Task statement:
Each line of the listing that includes the string "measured" is to be identified and copied.

────────────────────

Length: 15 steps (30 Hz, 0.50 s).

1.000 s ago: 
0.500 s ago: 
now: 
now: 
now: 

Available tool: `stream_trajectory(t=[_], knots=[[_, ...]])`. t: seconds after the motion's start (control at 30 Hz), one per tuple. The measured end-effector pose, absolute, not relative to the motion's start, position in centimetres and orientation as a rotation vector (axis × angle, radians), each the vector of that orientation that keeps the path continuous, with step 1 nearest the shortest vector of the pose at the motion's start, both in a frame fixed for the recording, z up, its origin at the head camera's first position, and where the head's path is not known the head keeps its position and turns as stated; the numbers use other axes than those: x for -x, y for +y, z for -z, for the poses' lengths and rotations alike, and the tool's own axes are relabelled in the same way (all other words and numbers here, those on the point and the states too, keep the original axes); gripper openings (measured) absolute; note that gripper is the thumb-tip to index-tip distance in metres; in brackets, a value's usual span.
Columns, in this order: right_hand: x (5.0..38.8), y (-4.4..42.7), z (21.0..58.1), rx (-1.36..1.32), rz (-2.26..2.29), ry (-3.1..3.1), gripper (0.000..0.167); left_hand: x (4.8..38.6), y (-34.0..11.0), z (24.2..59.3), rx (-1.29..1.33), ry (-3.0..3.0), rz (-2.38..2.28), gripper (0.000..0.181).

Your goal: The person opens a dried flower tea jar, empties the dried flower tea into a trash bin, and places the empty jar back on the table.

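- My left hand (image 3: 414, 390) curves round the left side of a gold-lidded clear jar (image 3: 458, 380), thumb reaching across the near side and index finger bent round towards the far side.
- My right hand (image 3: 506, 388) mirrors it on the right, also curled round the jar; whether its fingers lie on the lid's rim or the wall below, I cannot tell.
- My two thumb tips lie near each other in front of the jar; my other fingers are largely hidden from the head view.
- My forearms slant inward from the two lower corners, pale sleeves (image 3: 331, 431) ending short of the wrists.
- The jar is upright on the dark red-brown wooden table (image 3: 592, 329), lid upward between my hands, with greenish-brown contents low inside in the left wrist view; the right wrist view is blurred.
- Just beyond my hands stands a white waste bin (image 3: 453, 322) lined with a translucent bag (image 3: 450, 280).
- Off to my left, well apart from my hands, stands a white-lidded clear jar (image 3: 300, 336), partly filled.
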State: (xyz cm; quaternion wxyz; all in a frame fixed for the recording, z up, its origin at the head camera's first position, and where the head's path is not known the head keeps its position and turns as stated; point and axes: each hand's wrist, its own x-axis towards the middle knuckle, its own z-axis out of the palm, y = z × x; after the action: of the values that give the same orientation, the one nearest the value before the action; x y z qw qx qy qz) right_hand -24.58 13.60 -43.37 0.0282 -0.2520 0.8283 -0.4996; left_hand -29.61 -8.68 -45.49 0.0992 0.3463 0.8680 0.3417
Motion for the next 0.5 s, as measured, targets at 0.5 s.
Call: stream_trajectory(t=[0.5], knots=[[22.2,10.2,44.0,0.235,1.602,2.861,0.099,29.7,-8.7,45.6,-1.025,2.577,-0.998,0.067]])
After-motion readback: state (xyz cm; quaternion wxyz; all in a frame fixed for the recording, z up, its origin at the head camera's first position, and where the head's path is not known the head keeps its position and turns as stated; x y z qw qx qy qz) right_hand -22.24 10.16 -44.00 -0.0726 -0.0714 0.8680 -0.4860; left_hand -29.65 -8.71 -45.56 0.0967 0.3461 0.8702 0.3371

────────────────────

Worked solution:
Available tool: `stream_trajectory(t=[_], knots=[[_, ...]])`. t: seconds after the motion's start (control at 30 Hz), one per tuple. The measured end-effector pose, absolute, not relative to the motion's start, position in centimetres and orientation as a rotation vector (axis × angle, radians), each the vector of that orientation that keeps the path continuous, with step 1 nearest the shortest vector of the pose at the motion's start, both in a frame fixed for the recording, z up, its origin at the head camera's first position, and where the head's path is not known the head keeps its position and turns as stated; the numbers use other axes than those: x for -x, y for +y, z for -z, for the poses' lengths and rotations alike, and the tool's own axes are relabelled in the same way (all other words and numbers here, those on the point and the states too, keep the original axes); gripper openings (measured) absolute; note that gripper is the thumb-tip to index-tip distance in metres; in brackets, a value's usual span.
Motion for the next 0.5 s, as measured, targets at 0.5 s.

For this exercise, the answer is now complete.